BRIEF
Using the data that follows, give again word for word the lines between the one holding "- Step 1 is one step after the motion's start" and the one holding "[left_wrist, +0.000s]", inclusive. Omit the pictures.

(Entries taken from a collection)
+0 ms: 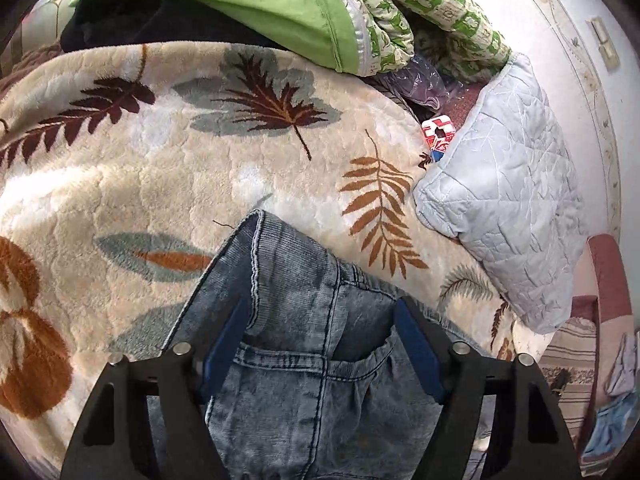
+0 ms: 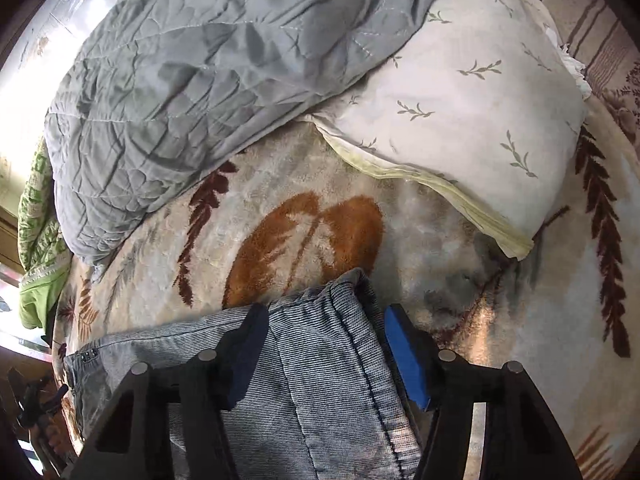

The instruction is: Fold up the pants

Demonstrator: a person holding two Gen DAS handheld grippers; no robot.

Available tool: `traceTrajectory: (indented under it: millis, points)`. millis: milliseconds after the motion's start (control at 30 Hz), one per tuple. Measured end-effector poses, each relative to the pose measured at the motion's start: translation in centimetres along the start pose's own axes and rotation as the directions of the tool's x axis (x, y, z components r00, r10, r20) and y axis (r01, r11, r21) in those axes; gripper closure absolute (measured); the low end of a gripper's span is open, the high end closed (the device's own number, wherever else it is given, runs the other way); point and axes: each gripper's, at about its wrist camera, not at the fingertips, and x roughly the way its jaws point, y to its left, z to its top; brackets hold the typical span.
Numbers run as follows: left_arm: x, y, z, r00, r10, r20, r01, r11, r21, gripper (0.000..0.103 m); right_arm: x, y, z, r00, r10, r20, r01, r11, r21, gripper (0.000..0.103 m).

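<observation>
Left wrist view. Nearest the lens: left gripper (image 1: 320, 344), black frame, blue pads (image 1: 222, 344), bottom centre. Jaws stand apart with the pants (image 1: 296, 320) between them; fabric bunches against both pads, but whether they clamp it I cannot tell. Pants are washed blue denim, waistband and a pocket seam visible, running from bottom centre up to mid-frame. They lie on a cream fleece blanket (image 1: 140, 168) with brown, rust and grey leaf print, filling the left and centre. Right of centre: pale blue quilted pillow (image 1: 508, 200). Just beside its upper left corner, a small red-and-white packet (image 1: 438, 132). Top centre: green cloth (image 1: 248, 4), with a green-patterned quilt (image 1: 424, 12) to its right.

Right wrist view. Nearest: right gripper (image 2: 324, 344), bottom centre, jaws apart, a folded denim edge between them; the left pad touches the fabric, a narrow gap shows at the right pad. Pants spread toward lower left. Same leaf blanket beneath. Upper left: grey quilted cover (image 2: 192, 80). Upper right: white pillow (image 2: 460, 100) with sprig print.
</observation>
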Motion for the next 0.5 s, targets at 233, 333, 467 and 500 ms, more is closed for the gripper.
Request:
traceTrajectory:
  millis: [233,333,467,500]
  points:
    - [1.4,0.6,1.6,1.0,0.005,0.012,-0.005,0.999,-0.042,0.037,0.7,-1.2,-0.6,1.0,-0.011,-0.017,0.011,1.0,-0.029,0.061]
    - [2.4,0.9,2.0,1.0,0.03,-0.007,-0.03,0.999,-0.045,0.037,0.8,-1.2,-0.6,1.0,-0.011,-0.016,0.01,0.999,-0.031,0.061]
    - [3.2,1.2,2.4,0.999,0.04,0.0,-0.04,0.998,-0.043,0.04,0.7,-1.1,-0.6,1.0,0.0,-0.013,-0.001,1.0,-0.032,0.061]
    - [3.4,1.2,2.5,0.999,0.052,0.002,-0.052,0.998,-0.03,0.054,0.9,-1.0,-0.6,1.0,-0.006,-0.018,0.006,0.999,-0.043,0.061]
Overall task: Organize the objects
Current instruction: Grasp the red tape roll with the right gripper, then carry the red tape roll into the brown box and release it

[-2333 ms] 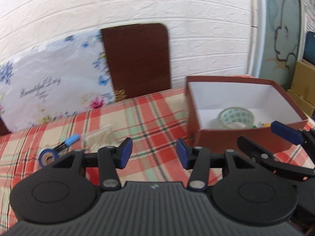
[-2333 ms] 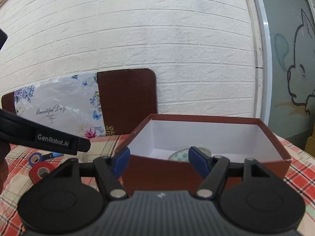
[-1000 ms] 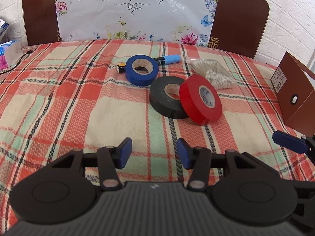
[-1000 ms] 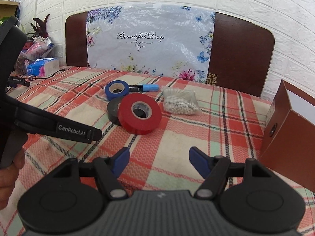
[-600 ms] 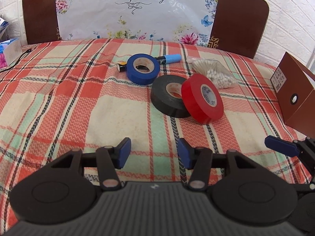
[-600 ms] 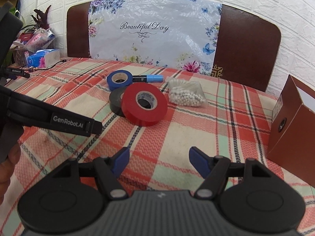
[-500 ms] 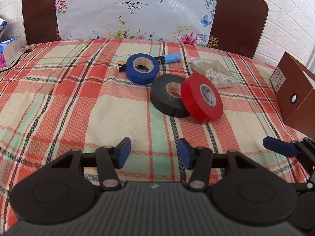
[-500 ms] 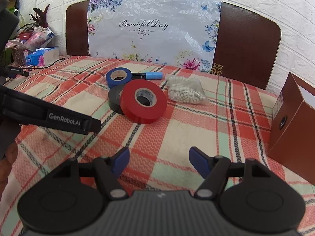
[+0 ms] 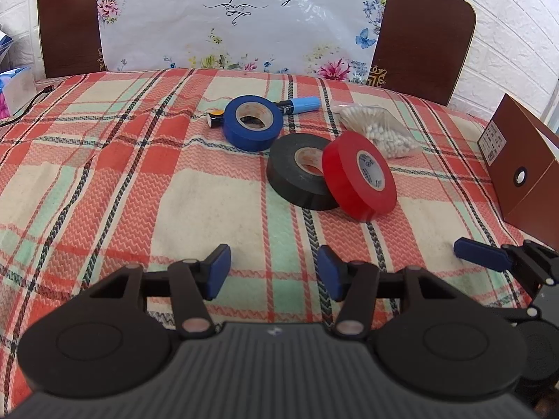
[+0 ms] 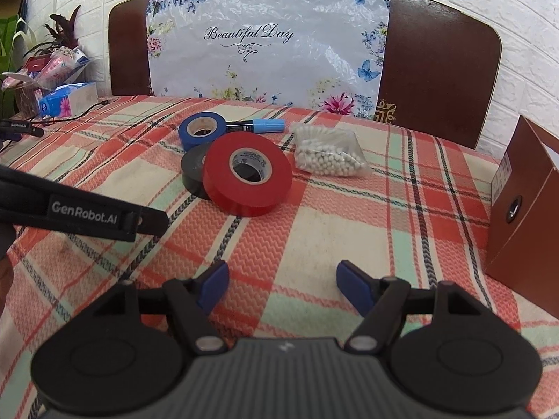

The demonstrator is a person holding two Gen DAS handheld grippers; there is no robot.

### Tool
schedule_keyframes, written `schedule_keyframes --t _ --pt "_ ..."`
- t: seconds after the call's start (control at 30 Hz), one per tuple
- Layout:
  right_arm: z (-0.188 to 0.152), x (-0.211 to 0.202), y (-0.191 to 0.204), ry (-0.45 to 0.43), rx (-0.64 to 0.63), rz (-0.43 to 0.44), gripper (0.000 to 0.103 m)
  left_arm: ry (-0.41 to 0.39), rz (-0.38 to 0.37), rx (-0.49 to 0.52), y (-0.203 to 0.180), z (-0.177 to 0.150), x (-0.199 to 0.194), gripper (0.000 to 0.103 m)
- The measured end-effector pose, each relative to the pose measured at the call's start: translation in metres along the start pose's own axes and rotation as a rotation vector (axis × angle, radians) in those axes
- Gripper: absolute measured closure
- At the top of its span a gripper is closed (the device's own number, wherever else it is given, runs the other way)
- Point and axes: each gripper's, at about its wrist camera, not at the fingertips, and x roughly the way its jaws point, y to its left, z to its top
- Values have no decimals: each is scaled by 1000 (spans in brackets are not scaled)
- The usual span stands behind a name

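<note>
Both of my tools are empty right now; the left gripper [image 9: 273, 271] sits at the lower centre of its frame with its fingers moderately apart over bare tablecloth [image 9: 104, 181], and the right gripper [image 10: 281, 284] has its jaws a little wider and opening, nothing between them.

The things I have to sort lie in a clump at mid-frame: the red tape roll [image 10: 248, 174] leans tilted against the black tape roll [image 9: 297, 179]; the blue tape roll [image 9: 252, 126] lies just behind, on top of the blue-capped marker [image 10: 256, 126]; the bag of cotton swabs [image 10: 328, 153] lies to the right.

My worry is the red roll; it is propped on its edge, so a nudge from one finger could send it rolling or flopping off the black one; my present gap looks too narrow to span a roll across its face.

The brown box [image 10: 520, 206] at the right edge of the frame sits close to my right tool, so a careless swing could clip its wall; the slack bag may slip from the pads.
</note>
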Motion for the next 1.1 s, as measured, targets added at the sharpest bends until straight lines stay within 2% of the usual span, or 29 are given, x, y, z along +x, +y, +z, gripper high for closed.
schedule_keyframes --t 0.13,0.27,0.4,0.53,0.57,0.6,0.63,0.67,0.8,0.97,1.1 --pt "2 5 -1 -4 5 8 31 3 -13 -10 3 2 0 44" --pt "10 12 2 -17 -29 25 31 -2 -124 -129 24 21 -1 43" --pt "25 27 9 -35 -67 57 31 -27 -178 -143 23 46 0 41" --pt "43 48 15 -34 -70 90 18 -15 -215 -118 6 64 14 41" --pt "46 53 15 -32 -68 103 18 -10 -226 -110 1 66 18 41" --pt "49 57 16 -30 -64 116 20 -3 -230 -100 -4 67 22 44" --pt "52 60 15 -26 -58 136 23 16 -235 -83 -8 66 28 63" --pt "52 59 14 -30 -49 141 30 40 -214 -69 -11 65 33 74" --pt "45 38 0 -61 8 123 32 29 -273 -65 -21 61 17 80" --pt "38 -16 -33 -190 11 -2 32 -49 -369 29 -79 75 -20 80" --pt "36 -51 -83 -283 12 -161 32 -110 -455 136 -152 87 -33 80"
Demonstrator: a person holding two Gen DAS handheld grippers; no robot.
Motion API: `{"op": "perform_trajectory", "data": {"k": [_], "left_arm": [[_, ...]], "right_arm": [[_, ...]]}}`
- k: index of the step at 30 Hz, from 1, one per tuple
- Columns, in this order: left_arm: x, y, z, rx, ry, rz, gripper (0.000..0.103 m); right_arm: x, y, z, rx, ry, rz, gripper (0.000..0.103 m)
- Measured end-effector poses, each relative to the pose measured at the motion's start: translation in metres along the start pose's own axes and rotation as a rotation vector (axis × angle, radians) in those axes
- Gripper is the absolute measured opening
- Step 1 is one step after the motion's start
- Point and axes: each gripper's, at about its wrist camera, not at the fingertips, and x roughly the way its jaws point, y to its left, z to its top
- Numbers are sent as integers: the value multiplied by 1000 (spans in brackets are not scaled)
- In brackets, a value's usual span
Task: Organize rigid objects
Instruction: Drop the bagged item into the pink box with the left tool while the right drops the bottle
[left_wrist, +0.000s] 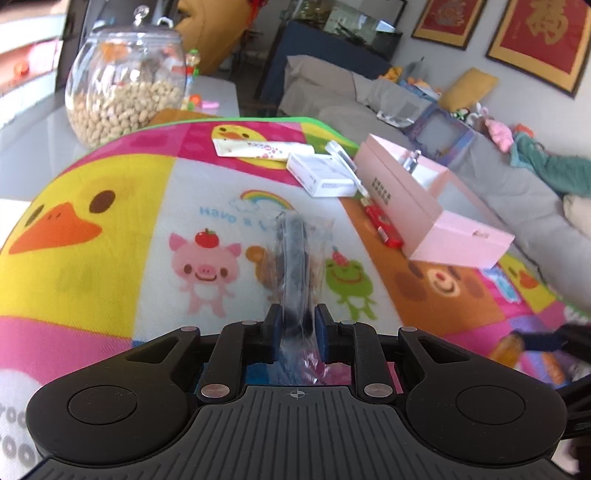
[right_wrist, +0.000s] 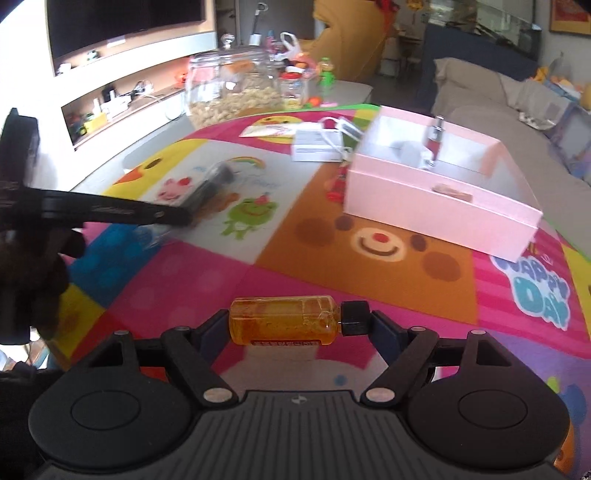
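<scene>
My left gripper (left_wrist: 298, 330) is shut on a dark object wrapped in clear plastic (left_wrist: 295, 251), which sticks out forward over the cartoon mat (left_wrist: 110, 221). In the right wrist view that gripper (right_wrist: 181, 218) reaches in from the left with the wrapped object (right_wrist: 212, 179). An orange bottle with a black cap (right_wrist: 284, 321) lies crosswise between the fingers of my right gripper (right_wrist: 298, 323), base against one pad and cap against the other. The open pink box (right_wrist: 424, 199) stands ahead on the right; it holds a small vial (right_wrist: 433, 138) and a brownish item (right_wrist: 452, 192).
Behind the box lie a white carton (left_wrist: 321, 173), a sachet (left_wrist: 258, 147) and a red item (left_wrist: 382, 221). A glass jar of nuts (left_wrist: 125, 85) stands at the mat's far left. A grey sofa (left_wrist: 498, 184) runs along the right. A dark gloved hand (right_wrist: 33, 277) holds the left gripper.
</scene>
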Motion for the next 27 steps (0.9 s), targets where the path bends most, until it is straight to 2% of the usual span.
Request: {"op": "perform_trajectory", "data": {"k": [4,7,8,9,17,18,20,27], "left_arm": [[3,-16,20,54,-54,74,23],[27,-28,32,109,16,140,24],[37,-30,34,117,53,162,28],[46,-30,34,116,88,170,37],[53,-41,31,201,84,218,33],[51,-42,29,201,73,211,28],[46,-44,23,216,59,169,25],[13,-78,-2,356,92,18,24]], "right_arm": [[8,-11,1,33,0,-7,80],[8,-15,-1,32,-15,-20,80],[7,-16,-1,27,-25,-33,80],[6,-17,-2,20,-35,-48,80],[-2,-38,-8,45,-72,-104,80],[-3,-40,-8,52,-77,-108,80],[-6,-45,-9,63,-93,-116,80],[-39,-66,-8,108,-194,-152,80]]}}
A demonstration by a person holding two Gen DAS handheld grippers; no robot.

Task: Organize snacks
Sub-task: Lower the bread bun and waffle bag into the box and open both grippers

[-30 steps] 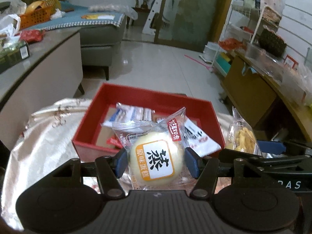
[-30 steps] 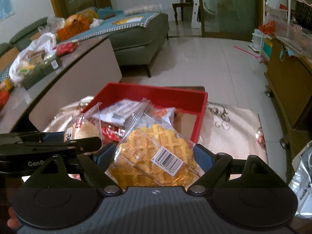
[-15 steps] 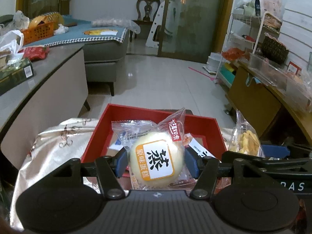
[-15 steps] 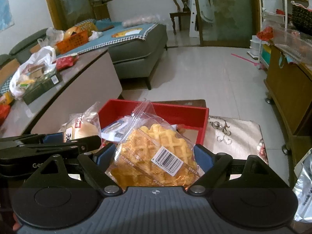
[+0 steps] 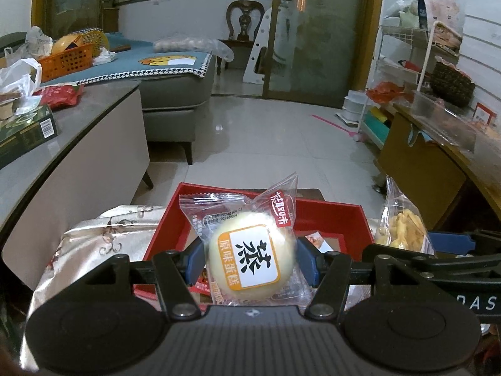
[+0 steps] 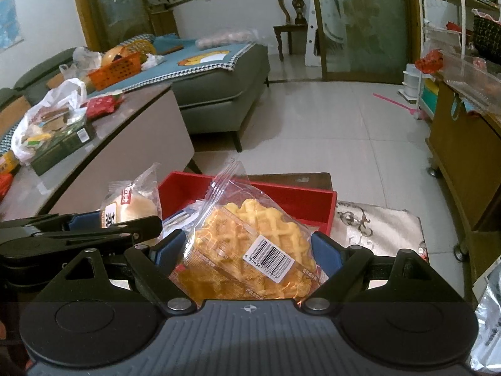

COMPLETED EXERCISE
- Step 1 is one step after the motion's start
- Point and axes: each gripper's, at about its wrist camera, not at the fingertips, and x roughly the way its jaws point, y to its left, z to its top
- Numbers are sent as integers: the value multiplied by 1000 (spans in brackets are not scaled)
- In brackets, a value's usual span
Task: Organize rigid objects
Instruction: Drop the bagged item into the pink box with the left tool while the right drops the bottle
[left_wrist, +0.000s] 

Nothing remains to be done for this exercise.